§ **What is being asked**
What you return must match the listing below exactly, minus any pictures.

§ **Collected data**
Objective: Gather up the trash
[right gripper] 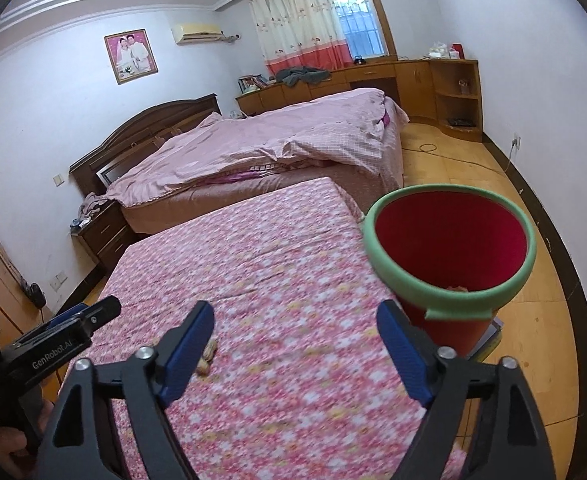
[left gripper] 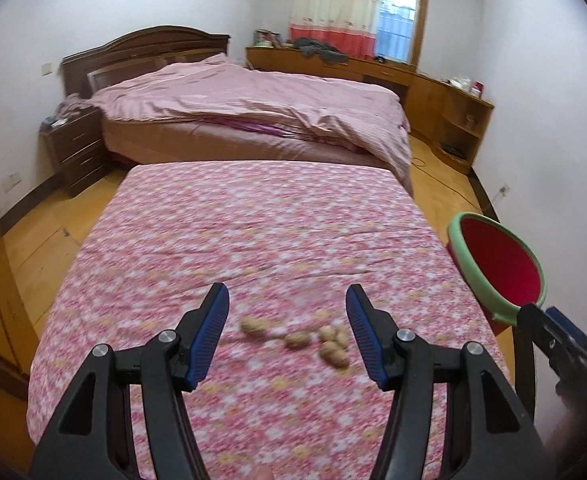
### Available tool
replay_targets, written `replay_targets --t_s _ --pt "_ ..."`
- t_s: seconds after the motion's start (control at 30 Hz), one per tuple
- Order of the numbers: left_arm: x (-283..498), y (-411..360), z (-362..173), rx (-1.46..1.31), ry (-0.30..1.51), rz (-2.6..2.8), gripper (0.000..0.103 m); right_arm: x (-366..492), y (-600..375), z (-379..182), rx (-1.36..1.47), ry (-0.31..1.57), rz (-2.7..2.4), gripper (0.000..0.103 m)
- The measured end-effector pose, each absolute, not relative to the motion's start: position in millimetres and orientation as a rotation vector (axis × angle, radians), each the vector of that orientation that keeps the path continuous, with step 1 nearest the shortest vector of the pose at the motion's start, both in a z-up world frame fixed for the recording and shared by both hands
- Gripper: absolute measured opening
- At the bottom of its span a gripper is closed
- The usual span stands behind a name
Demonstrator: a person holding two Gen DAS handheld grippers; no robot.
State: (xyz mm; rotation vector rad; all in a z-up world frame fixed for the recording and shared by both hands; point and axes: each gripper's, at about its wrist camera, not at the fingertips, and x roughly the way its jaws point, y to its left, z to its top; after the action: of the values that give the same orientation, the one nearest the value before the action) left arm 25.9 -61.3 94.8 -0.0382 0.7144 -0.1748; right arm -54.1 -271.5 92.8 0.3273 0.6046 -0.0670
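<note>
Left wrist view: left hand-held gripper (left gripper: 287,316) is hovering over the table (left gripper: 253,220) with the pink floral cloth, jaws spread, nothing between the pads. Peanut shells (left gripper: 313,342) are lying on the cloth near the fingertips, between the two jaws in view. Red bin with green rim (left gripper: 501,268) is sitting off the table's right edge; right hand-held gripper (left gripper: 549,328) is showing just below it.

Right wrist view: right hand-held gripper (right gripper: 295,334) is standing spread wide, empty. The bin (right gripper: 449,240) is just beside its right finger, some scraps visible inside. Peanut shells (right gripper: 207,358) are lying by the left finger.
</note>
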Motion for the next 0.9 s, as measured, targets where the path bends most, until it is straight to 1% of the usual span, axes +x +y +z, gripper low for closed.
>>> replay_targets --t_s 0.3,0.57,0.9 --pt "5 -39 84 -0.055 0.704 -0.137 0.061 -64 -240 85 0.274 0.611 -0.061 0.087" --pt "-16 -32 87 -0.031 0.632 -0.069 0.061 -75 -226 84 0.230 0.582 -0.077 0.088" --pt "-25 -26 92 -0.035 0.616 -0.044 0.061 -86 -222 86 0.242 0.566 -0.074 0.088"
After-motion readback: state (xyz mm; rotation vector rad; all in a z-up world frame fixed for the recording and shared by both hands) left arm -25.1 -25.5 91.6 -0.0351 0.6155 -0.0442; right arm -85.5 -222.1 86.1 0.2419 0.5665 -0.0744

§ **Response area**
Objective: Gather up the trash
[right gripper] 
[left gripper] 
### Available tool
replay_targets, written `replay_targets --t_s _ --pt "_ ..."`
- t_s: seconds after the motion's start (control at 30 Hz), one per tuple
- Order of the numbers: left_arm: x (-283..498), y (-411..360), z (-362..173), rx (-1.46..1.31), ry (-0.30..1.51), rz (-2.6..2.8), gripper (0.000..0.103 m); right_arm: x (-366..492), y (-600..375), z (-379..182), rx (-1.36..1.47), ry (-0.31..1.57), rz (-2.7..2.4), gripper (0.000..0.103 m)
- The measured end-effector pose, each absolute, not relative to the motion's start: position in millimetres and orientation as a rotation vector (axis × angle, radians), each the vector of that orientation that keeps the path continuous, with step 1 nearest the shortest vector of the pose at the motion's start, both in a z-up world frame fixed for the recording and shared by both hands
- Gripper: absolute measured opening
- At the bottom of its span a gripper is closed
- The usual span stands behind a name
Demonstrator: a person holding two Gen DAS handheld grippers; no robot.
State: (xyz mm; rotation vector rad; all in a z-up world frame fixed for the recording and shared by both hands; point and axes: each gripper's, at about its wrist camera, not at the fingertips, and x roughly the way its jaws point, y to its left, z to its top; after the action: of the values that give the same orientation, the one nearest the value before the action) left arm 25.9 -61.3 94.8 -0.0382 0.7144 -0.1748; right arm -54.1 -271.5 92.8 0.3273 0.6046 -0.0670
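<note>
Left wrist view: left hand-held gripper (left gripper: 287,316) is hovering over the table (left gripper: 253,220) with the pink floral cloth, jaws spread, nothing between the pads. Peanut shells (left gripper: 313,342) are lying on the cloth near the fingertips, between the two jaws in view. Red bin with green rim (left gripper: 501,268) is sitting off the table's right edge; right hand-held gripper (left gripper: 549,328) is showing just below it.

Right wrist view: right hand-held gripper (right gripper: 295,334) is standing spread wide, empty. The bin (right gripper: 449,240) is just beside its right finger, some scraps visible inside. Peanut shells (right gripper: 207,358) are lying by the left finger.
</note>
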Motion for the next 0.9 s, as measured, targets where the path bends most, until it is straight to 1% of the usual span, axes +x +y +z, gripper low for closed.
>>> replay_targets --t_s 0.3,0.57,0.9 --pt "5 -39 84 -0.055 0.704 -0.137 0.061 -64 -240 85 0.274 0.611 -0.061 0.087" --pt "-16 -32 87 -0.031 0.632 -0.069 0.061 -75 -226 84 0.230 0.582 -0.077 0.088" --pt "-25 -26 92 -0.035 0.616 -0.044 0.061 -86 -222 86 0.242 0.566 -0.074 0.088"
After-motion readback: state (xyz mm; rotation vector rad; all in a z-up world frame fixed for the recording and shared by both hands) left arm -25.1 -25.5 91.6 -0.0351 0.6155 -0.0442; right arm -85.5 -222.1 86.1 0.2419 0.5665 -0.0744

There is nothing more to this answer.